“Whether or not there’s a strike next month is entirely up to the Big Three automakers,” UAW President Shawn Fain said in a statement, referring to General Motors, Ford and Stellantis, the parent company of Jeep and Chrysler. “Our priorities are clear, the companies can afford them, and there’s plenty of time for the Big Three to get serious about these negotiations. ”
The statement said the UAW recently raised strike pay to $500 per week per member and has over $825 million in its strike fund.
“Ford is proud to build more vehicles in America and employ more UAW-represented hourly workers in America than any other automaker,” the company said in a statement. “We look forward to working with the UAW on creative solutions during this time when our dramatically changing industry needs a skilled and competitive workforce more than ever.”
General Motors said it is working hard with the union “to ensure we get this agreement right for all our stakeholders. We know that our U.S. economic impact supports more than 6 jobs for every job created by GM. We take that responsibility very seriously.”
Stellantis didn’t respond to a request for comment but has previously said it is attempting to balance workers’ concerns with the need to keep the business competitive.
Keen to avoid a strike that would clobber an industry that contributes about 3 percent of the nation’s gross domestic product, President Biden on Monday urged both sides to forge a deal.
Automakers should “take every possible step” to avoid closing plants and keep jobs in their existing manufacturing communities when they need to retool, Biden said in a statement. They should also pay wages that can support a family and honor workers’ right to organize, he added.
The president also suggested a word of caution for the UAW as it puts big wage-increase demands on the table, saying that the U.S. auto industry needs to “successfully compete domestically and globally.”
Biden framed his statement as particularly vital amid a broad industry retooling to produce electric vehicles.
“The middle class built America, and unions built the middle class,” he said. “The need to transition to a clean energy economy should provide a win‑win opportunity for auto companies and unionized workers.”

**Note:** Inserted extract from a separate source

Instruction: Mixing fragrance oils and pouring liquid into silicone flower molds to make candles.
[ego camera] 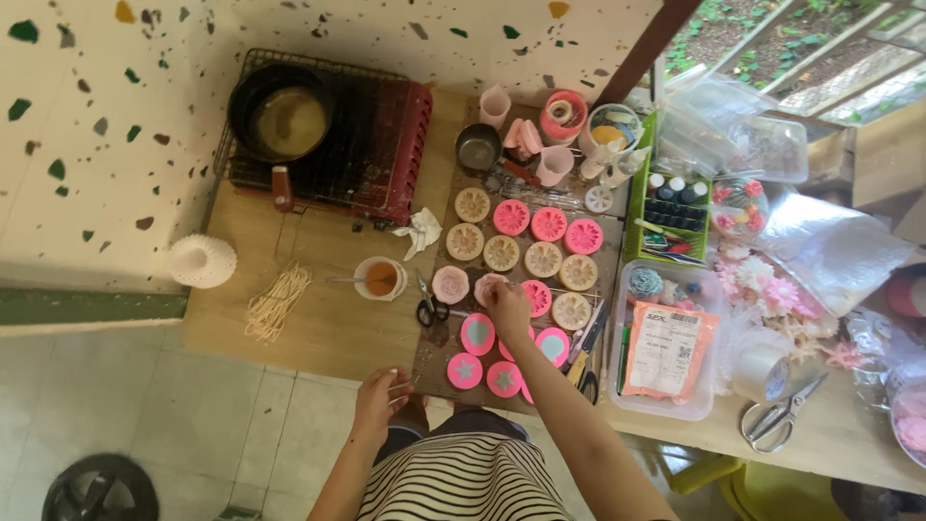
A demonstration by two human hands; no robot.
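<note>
You look down on a low wooden table (318, 328) over pale floor tiles, beside a speckled terrazzo wall. Your right hand (505, 304) pinches a round pink-and-cream flower mould (485, 285) among rows of similar moulds. Your left hand (379, 394), loosely curled and empty-looking, rests at the table's near edge, with bare wood just beyond it.

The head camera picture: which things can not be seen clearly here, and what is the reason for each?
Head view only.
- Right hand: its fingers cover the round mould beneath; grip unclear.
- Left hand: something thin between the fingertips, too small to identify.
- Pan on the red stove: contents only a pale blur.
- Round dark object: cut by the bottom edge.
- Pink items: cut by the right edge.
</note>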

The UAW’s 150,000 automotive members produce nearly half of the light vehicles manufactured in the United States, according to GlobalData.
Fain, newly elected to lead the UAW this spring, has amped up the union’s demands after what he calls too many years of complacency and concessions by union leadership. Automakers have suggested they can’t remain competitive against Tesla and other non-unionized workplaces if they grant what the union is demanding.
The UAW is demanding a 40 percent wage increase over the life of the new four-year contract. It also wants automakers to reinstate regular cost-of-living adjustments to wages; end a tiered employment structure that offers lower compensation to many new workers; restore pensions and retiree health-care benefits to all workers; and ensure that EV battery and vehicle plants offer the same compensation and job security as those in the gasoline era.